Sunday, January 11, 2009

Really it's better to knit in the summertime

I know that sounds crazy — after all, in the winter it's cold (well, mostly cold), and we want warm things, and it feels good to have wool in our hands, right?

Bear with me.

As you can see, I have my little Ravelry ticker-tapes in the margin, now, and they show that I have a lot of projects sitting between 80 and 95%. And mostly this means there is some sort of a finishing thing left to do — generally a finishing thing that I dislike. As you know, I love mattress stitch — that's not the problem. No, usually it's some sort of sewing. Like Kitchener, which accounts for two of the UFOs. And I'm starting to fear that Kiera's sweater will have a similar problem because of sewing up the picot hem — I tried it last weekend, completely mucked up the first 4" (which took about 45 minutes) and will have to try again with more alcohol, or something.

And here's why it's better to knit — or at least to finish things — in summer. A week ago Sunday we had unseasonable weather, about 80°F and sunny and gorgeous (it's still like that this Sunday, too). The cat luxuriated in the backyard all day, rolling and rolling in the warm dust. And in the nice bright light, feeling calm and not cold, fingers supple and not aching, I sat down and actually finished something — that Green Summer T, originally intended for my niece, which only wanted Kitchenering on ONE UNDERARM.

Since August.

Okay, so the other requirement for me to Kitchener is peace and quiet and solitude, and to get all those plus a sunny, gorgeous weekend day, I had to wait until January. Sadly I think this may mean the T-shirt doesn't fit Carson, and will have to find another little girl.
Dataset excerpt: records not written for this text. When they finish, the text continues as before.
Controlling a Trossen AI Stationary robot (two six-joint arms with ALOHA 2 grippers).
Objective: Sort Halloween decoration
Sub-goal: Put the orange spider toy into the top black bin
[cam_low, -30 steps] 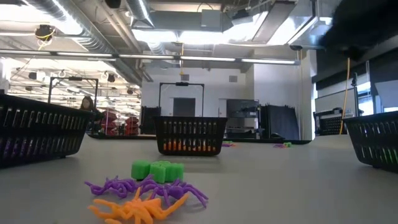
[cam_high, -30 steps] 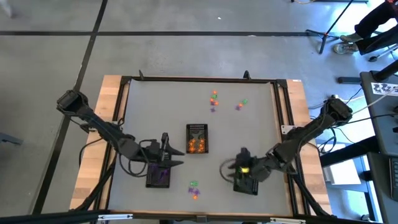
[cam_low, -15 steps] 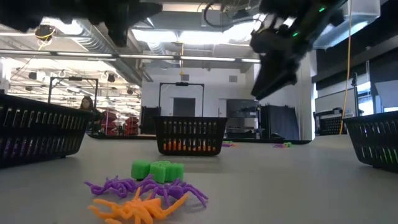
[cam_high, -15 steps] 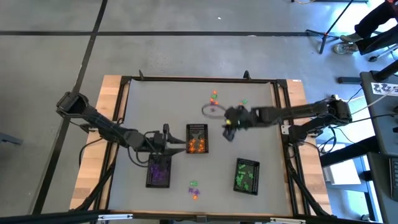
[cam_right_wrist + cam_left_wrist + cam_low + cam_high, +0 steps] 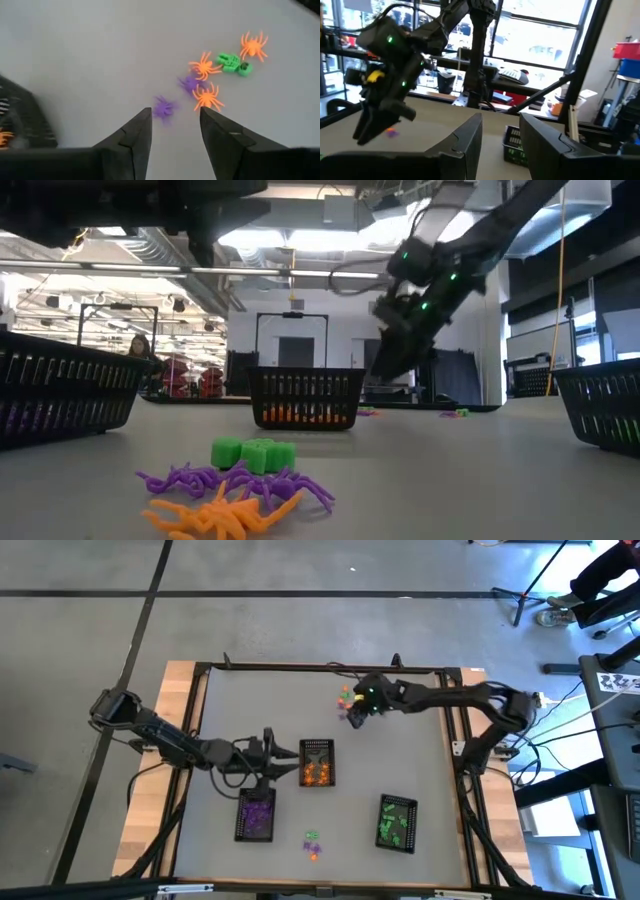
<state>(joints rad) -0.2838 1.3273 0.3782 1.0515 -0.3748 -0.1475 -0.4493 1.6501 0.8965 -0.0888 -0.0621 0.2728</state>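
Note:
The Halloween decoration lies in two loose groups. Orange and purple spiders with a green piece (image 5: 345,695) lie at the far middle, and a small pile (image 5: 313,845) lies near the front edge. My right gripper (image 5: 175,114) hovers open, slanting down over a purple spider (image 5: 164,107), with orange spiders (image 5: 207,97) and a green skeleton (image 5: 232,62) just beyond. My left gripper (image 5: 285,764) points level, open and empty, beside the left edge of the tray of orange pieces (image 5: 317,762).
A tray of purple pieces (image 5: 255,815) stands near my left gripper. A tray of green pieces (image 5: 397,823) stands at the near right. The table's raised frame (image 5: 455,730) borders the grey surface. Bare table lies between the trays and the far group.
My right gripper has swung from above the green tray at the near right to the far middle, turning as it went, and now hangs over the far group. My left gripper has moved from over the purple tray toward the far edge, up beside the orange tray.

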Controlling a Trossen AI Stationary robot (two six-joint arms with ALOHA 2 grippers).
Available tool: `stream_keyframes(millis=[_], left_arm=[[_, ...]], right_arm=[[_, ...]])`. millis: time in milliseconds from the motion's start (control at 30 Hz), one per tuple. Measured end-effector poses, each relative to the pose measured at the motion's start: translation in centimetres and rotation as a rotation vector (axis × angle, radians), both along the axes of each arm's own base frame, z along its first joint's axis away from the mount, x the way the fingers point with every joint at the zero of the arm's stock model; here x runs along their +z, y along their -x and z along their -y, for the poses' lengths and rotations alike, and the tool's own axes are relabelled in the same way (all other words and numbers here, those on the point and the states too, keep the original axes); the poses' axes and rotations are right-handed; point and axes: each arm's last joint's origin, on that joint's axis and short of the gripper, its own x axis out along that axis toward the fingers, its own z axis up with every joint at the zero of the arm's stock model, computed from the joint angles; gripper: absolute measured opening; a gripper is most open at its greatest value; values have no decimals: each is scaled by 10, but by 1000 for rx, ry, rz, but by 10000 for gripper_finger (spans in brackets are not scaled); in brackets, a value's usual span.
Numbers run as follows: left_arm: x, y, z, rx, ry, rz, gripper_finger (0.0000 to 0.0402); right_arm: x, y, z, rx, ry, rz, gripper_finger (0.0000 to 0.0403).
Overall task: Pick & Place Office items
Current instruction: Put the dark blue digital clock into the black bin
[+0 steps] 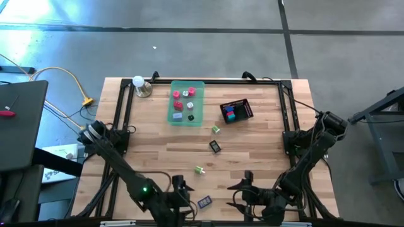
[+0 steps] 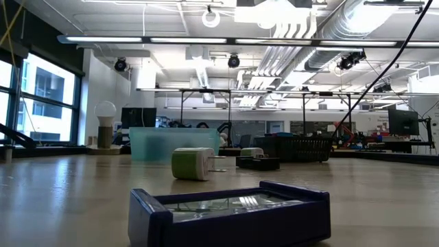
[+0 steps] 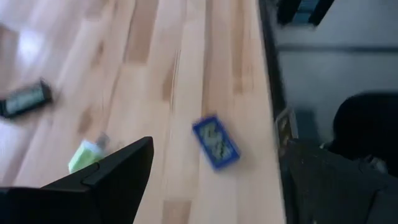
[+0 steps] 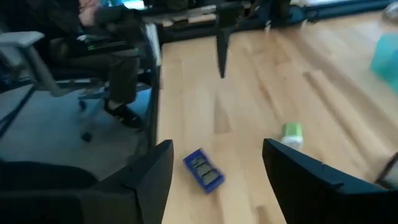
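Several small office items lie loose on the wooden table: a blue block (image 1: 204,202) near the front edge, a green-and-white piece (image 1: 199,169), a black piece (image 1: 215,146) and a green one (image 1: 216,129). More pieces lie in the translucent green tray (image 1: 172,117) and in the black mesh basket (image 1: 247,110). My left gripper (image 1: 180,186) hovers open just left of the blue block. My right gripper (image 4: 217,152) hovers open to the block's right; the blue block (image 4: 203,170) shows between its fingers, on the table beyond them.
A lamp with a white bulb (image 1: 140,84) stands at the far left corner. A black frame (image 1: 123,107) runs along the table's edges. In the right wrist view a person sits on a chair (image 4: 106,56) beyond the table. Bare wood lies between the loose pieces.
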Motion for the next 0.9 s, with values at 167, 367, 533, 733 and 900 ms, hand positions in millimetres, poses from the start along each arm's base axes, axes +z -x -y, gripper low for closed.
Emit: stream_keyframes(millis=[167,367,533,733,900], left_arm=[[-25,-1,13,35,-25,-22,356],[-58,-14,17,114,-39,-35,355],[-76,-18,22,156,-11,-47,355],[-96,-25,31,192,13,7,355],[-113,-29,42,190,38,52,355]], right_arm=[[-8,0,-5,17,-34,-34,235],[-22,-4,-10,-3,-77,-63,235],[-30,-5,-13,-20,-120,-84,235],[-38,-9,-19,-27,-149,-81,235],[-41,-10,-24,-9,-196,-73,235]])
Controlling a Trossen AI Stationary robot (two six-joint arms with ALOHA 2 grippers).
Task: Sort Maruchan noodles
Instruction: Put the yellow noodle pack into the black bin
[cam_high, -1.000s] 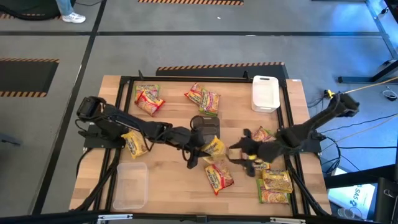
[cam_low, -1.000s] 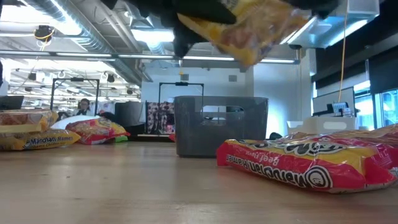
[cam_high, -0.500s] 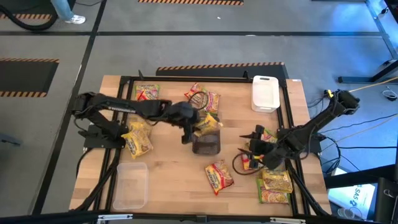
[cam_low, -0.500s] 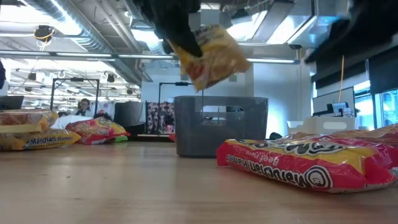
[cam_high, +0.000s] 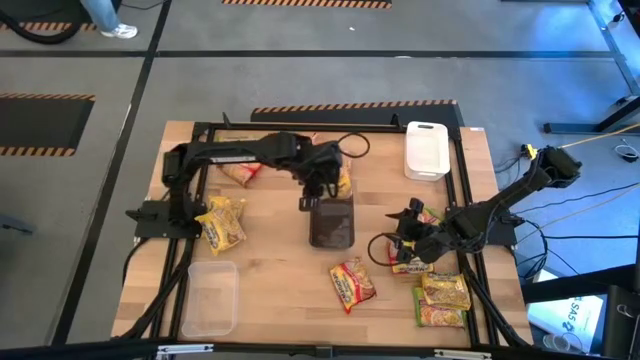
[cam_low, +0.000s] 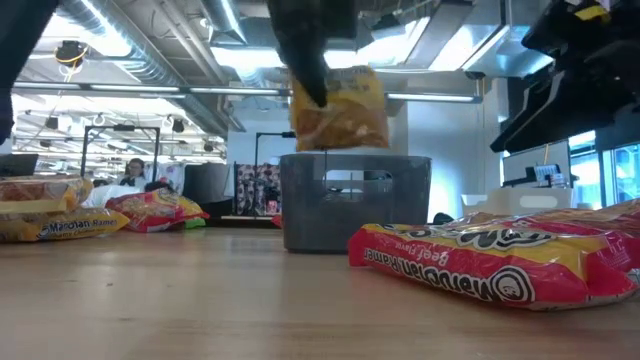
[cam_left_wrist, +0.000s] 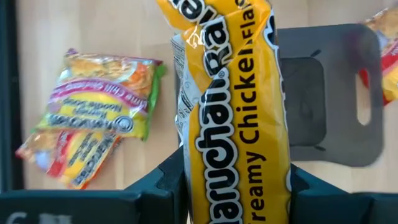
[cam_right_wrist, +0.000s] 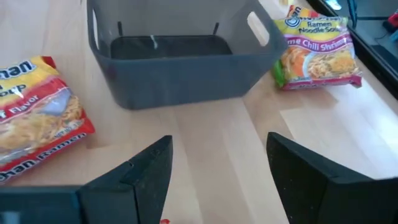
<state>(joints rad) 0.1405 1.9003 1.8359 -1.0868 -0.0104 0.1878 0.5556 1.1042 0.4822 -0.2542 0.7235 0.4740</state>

We'll see when she tries it on....

Clearly I'm going to have to time my projects better.

5 comments:

Anonymous said...

if it's any consolation, the sweater is beautiful! finishing has never appealed to me either. i, however, have adopted the attitude that the knit gift will be done when *it* wills itself to be done.

it just wasn't time yet. ;)

Earin Marybird said...

It is beautiful and I too suffer from the thrill of casting on and after a certain point of knitting like crazy drift over to something new. One just has to bite the bullet at times and do the last bit. Why is that so hard?

Becky said...

What a beautiful T that is, though! Hopefully you'll find that Carson does the same thing that Perry does: he grows up rather than out. Another great reason to knit short sleeves on kid-wear. (and also, I hope that she hasn't grown too far up and that the hem still hits below her waist.)

Karpy said...

Oh valerie, you're an Aries! Love to start things and then run off and start another. Dunno what my excuse is then ... :-)

Anonymous said...

oh my goodness, the hibiscus have gorgeous coloration! yay for zone 10 gardeners and double yay for hibiscus which is hardy. and cute lil shirt too!